- Exercise aim -
In the listing below, report how many lines include the string "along", giving only that number.

- Source data -
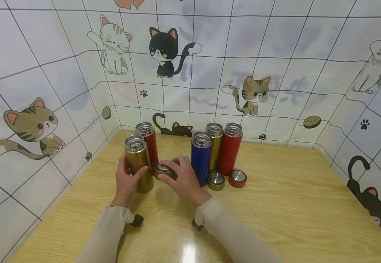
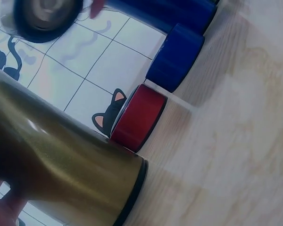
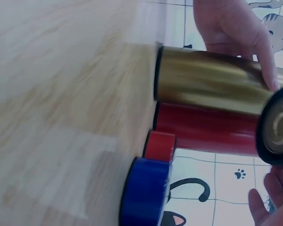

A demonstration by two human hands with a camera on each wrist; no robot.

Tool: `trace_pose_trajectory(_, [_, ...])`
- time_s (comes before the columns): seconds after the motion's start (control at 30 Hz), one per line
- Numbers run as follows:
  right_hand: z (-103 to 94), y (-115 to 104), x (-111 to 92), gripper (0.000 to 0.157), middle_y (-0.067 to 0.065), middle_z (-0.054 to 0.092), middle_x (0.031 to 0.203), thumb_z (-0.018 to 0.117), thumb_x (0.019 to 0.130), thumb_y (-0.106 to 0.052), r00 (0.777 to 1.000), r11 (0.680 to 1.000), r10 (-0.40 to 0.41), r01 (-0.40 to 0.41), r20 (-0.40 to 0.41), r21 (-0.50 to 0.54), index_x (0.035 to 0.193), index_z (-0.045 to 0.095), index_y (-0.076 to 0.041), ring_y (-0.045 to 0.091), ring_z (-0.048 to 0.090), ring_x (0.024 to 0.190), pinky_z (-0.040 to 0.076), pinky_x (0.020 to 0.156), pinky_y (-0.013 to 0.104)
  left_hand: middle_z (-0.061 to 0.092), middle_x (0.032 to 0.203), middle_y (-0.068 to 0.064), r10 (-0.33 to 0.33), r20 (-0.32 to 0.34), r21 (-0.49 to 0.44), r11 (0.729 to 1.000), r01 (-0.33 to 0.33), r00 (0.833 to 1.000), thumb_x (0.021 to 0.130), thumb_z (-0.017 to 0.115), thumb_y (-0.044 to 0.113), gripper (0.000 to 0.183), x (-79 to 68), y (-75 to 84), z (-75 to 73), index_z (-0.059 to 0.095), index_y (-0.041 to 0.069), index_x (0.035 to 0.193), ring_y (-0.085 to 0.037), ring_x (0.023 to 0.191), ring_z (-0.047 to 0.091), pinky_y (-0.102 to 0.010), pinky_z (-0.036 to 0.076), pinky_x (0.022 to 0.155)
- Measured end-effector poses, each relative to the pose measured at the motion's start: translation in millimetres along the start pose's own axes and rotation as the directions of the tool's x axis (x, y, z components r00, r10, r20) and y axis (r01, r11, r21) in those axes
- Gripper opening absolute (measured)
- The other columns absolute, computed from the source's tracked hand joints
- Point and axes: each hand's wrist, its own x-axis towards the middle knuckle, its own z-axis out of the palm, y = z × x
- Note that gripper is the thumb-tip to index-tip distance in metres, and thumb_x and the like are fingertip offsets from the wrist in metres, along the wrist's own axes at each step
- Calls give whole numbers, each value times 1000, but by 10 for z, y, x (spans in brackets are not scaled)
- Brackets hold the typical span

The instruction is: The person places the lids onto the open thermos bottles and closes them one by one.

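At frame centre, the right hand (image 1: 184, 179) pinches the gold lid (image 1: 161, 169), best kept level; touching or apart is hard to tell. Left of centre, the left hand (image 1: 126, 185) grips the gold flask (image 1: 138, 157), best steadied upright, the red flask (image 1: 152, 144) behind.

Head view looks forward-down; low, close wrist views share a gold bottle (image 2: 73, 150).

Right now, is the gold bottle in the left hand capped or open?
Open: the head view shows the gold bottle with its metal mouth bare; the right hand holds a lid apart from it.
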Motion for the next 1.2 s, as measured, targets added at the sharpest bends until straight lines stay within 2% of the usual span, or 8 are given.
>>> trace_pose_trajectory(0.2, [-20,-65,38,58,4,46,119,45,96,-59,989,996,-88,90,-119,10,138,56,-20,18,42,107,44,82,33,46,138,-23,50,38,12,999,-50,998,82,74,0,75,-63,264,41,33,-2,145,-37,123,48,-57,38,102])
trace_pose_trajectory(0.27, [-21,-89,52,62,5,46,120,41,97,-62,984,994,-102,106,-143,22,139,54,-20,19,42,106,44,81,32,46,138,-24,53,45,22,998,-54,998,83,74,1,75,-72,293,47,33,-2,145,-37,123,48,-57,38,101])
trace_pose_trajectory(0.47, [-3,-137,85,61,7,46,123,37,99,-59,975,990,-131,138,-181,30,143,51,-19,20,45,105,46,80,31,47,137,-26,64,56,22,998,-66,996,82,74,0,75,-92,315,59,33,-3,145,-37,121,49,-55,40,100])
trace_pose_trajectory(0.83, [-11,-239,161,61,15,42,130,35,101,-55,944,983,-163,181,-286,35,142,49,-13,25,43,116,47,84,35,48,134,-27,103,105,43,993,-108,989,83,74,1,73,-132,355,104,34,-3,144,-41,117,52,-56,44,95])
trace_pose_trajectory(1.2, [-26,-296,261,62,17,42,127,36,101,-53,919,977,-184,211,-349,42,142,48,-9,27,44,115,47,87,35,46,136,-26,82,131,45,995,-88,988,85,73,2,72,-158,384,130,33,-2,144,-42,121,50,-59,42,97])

- Task solution -
2